Give again, exactly as written, each line of the material below starting at the line that contains "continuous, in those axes" and ending at the line that contains "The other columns". Both ends count, and no other line does.
_ _ _
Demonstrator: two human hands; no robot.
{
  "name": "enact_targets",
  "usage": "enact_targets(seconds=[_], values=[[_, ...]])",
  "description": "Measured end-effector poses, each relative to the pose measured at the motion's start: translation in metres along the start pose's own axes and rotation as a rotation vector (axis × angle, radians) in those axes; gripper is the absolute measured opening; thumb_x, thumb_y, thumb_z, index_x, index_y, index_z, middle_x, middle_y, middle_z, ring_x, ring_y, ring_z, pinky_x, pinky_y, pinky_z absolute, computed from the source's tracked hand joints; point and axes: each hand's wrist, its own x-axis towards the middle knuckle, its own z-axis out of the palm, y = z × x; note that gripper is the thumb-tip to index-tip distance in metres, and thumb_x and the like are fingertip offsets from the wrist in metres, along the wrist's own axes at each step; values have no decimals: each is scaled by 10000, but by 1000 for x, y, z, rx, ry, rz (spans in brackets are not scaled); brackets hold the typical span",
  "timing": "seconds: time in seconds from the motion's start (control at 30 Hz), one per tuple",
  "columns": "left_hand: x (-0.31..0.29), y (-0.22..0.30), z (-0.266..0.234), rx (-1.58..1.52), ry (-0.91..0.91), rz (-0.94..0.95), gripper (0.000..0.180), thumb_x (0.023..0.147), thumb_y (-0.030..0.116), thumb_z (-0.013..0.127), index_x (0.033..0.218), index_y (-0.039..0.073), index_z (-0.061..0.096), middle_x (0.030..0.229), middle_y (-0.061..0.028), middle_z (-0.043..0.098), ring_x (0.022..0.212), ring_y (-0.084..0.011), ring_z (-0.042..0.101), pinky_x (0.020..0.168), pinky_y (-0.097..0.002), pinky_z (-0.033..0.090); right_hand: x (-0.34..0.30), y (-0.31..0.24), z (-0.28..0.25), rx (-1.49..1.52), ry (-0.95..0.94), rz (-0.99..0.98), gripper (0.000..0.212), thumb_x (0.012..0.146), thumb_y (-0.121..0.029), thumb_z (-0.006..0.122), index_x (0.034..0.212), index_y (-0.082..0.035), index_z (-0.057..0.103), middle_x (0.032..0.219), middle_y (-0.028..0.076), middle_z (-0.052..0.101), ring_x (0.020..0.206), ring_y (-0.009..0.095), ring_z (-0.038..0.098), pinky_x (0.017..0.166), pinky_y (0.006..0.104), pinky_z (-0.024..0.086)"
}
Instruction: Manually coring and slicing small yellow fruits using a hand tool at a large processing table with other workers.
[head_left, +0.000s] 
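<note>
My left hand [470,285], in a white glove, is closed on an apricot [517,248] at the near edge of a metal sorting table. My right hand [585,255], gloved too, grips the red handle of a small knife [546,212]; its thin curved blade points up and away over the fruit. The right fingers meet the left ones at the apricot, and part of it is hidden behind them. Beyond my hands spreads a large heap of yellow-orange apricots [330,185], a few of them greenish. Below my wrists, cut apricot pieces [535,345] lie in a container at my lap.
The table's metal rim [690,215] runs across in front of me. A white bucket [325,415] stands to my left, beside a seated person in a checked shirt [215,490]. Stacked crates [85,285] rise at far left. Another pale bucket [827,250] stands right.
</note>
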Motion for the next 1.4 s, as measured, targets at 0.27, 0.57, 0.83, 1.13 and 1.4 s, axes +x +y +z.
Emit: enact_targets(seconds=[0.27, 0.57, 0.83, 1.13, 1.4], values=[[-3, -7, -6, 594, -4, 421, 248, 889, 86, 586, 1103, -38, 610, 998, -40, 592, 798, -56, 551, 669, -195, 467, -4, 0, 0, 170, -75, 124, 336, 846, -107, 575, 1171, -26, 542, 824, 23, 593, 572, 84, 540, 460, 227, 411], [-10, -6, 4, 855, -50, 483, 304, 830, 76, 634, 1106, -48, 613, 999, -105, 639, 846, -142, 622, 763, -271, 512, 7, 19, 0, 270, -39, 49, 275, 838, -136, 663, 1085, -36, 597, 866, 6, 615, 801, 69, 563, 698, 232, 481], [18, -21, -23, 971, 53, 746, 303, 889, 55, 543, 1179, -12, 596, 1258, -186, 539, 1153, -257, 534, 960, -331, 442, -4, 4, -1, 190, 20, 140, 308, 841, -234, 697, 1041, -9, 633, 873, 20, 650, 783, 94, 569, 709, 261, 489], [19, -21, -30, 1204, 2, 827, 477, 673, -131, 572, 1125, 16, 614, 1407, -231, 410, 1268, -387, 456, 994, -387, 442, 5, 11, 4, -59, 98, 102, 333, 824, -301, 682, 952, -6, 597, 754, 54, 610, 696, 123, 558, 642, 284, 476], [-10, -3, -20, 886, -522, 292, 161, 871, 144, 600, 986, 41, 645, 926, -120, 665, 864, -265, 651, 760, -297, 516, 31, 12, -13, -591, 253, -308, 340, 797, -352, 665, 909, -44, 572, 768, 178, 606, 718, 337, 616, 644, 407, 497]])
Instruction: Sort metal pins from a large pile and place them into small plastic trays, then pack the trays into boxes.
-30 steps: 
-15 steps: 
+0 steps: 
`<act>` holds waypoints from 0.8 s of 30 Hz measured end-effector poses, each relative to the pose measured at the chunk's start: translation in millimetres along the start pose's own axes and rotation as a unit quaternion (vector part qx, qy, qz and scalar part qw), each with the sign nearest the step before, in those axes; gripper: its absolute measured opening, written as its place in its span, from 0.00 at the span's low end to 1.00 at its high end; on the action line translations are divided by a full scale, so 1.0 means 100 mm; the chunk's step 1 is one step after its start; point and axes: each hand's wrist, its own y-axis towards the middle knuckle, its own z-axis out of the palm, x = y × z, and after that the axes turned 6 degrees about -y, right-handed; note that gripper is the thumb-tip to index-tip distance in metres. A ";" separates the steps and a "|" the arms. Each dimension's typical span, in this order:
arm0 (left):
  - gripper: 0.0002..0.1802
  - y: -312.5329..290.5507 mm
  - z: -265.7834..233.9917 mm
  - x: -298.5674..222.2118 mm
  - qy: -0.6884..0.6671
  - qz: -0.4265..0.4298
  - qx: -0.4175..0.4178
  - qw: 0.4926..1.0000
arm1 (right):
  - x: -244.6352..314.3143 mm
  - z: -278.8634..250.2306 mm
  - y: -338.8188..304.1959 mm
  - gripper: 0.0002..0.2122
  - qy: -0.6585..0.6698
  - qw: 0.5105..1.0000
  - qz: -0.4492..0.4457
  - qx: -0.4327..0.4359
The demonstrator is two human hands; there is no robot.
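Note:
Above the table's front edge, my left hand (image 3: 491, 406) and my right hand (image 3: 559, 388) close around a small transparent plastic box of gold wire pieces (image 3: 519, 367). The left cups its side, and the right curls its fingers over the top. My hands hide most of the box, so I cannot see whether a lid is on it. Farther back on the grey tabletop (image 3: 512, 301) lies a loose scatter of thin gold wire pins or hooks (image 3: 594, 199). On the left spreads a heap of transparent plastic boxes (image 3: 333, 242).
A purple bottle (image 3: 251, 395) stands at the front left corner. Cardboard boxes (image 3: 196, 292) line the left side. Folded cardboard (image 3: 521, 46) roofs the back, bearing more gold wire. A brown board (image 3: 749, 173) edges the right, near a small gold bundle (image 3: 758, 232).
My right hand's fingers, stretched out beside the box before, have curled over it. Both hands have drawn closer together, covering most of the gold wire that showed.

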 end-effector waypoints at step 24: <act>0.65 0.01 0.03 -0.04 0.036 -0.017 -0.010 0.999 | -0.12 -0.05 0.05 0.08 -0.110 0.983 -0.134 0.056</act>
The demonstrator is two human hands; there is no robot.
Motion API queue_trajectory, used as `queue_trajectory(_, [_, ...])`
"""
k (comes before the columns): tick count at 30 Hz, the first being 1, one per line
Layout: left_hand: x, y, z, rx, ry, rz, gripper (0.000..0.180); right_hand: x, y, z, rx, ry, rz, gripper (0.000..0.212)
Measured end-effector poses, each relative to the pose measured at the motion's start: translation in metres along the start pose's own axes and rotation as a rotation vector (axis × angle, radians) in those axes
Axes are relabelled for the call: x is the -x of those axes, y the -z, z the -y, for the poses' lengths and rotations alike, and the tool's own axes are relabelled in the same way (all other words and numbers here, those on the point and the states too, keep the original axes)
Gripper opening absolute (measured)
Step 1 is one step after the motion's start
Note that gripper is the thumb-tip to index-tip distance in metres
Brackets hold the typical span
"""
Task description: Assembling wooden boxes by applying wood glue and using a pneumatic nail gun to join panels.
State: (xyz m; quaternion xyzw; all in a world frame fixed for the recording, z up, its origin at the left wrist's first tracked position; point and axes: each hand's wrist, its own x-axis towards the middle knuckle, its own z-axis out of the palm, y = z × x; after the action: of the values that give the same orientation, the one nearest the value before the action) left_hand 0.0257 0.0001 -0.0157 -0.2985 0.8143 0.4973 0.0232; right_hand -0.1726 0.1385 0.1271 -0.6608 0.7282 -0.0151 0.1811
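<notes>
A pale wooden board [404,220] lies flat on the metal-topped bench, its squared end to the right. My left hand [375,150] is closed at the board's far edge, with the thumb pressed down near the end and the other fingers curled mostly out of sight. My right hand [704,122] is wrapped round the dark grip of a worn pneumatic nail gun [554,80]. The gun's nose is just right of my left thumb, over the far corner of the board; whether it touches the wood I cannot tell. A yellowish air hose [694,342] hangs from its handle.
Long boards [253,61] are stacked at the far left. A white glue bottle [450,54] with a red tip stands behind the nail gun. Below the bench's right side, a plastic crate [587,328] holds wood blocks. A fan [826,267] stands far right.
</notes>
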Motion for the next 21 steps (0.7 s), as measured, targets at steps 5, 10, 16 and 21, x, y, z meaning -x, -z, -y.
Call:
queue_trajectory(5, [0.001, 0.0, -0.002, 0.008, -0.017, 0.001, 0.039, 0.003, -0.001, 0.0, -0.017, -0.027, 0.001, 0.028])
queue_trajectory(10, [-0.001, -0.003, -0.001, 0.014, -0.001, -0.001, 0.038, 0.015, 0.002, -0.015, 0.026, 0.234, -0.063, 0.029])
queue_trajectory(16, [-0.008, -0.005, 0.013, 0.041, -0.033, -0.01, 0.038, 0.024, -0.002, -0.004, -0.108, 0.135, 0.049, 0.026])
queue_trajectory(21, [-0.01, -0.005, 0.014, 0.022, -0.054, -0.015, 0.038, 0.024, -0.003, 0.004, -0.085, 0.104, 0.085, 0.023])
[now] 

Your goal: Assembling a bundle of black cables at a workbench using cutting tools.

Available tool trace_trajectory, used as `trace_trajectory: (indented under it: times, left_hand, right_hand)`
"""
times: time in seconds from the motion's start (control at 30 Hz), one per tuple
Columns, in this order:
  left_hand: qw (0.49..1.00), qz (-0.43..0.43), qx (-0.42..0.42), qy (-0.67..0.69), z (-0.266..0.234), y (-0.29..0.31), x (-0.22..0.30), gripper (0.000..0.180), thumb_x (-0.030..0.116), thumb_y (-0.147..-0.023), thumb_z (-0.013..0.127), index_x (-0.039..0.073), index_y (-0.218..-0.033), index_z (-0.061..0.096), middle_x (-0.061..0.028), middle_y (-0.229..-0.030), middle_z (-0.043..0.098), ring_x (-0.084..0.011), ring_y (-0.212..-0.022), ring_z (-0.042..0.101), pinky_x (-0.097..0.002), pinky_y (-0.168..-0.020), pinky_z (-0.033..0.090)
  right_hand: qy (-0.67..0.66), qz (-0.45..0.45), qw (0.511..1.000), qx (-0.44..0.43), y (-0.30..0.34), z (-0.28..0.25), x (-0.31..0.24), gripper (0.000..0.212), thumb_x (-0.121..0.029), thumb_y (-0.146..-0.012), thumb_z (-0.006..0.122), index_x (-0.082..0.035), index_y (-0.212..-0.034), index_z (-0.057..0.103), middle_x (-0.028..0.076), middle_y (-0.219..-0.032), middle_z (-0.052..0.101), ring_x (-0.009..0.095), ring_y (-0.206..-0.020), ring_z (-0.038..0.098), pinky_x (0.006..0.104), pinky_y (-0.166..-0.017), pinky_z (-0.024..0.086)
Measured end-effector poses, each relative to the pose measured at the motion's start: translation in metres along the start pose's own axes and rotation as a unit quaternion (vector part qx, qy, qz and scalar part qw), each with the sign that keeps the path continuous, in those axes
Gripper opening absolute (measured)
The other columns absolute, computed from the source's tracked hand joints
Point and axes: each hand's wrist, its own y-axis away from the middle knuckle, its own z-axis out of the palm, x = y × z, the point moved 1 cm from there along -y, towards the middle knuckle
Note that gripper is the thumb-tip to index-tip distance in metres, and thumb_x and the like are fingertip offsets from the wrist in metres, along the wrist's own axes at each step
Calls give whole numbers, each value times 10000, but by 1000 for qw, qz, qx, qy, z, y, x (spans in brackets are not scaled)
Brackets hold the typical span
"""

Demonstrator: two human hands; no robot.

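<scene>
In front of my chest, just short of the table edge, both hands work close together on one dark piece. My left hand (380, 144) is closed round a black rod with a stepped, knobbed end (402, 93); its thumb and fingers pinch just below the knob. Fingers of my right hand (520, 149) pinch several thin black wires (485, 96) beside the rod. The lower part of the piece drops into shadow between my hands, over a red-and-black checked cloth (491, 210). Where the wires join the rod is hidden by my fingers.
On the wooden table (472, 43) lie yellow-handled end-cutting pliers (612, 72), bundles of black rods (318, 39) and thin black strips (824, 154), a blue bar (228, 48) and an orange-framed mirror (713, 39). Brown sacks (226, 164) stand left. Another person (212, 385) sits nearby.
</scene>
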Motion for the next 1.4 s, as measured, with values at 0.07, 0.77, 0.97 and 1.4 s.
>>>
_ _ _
* TASK ANSWER:
Measured end-effector poses, each relative to the pose measured at the motion's start: translation in metres along the start pose's own axes and rotation as a unit quaternion (vector part qx, qy, qz and scalar part qw), each with the sign that keeps the path continuous, in those axes
Gripper opening absolute (measured)
The other columns absolute, computed from the source's tracked hand joints

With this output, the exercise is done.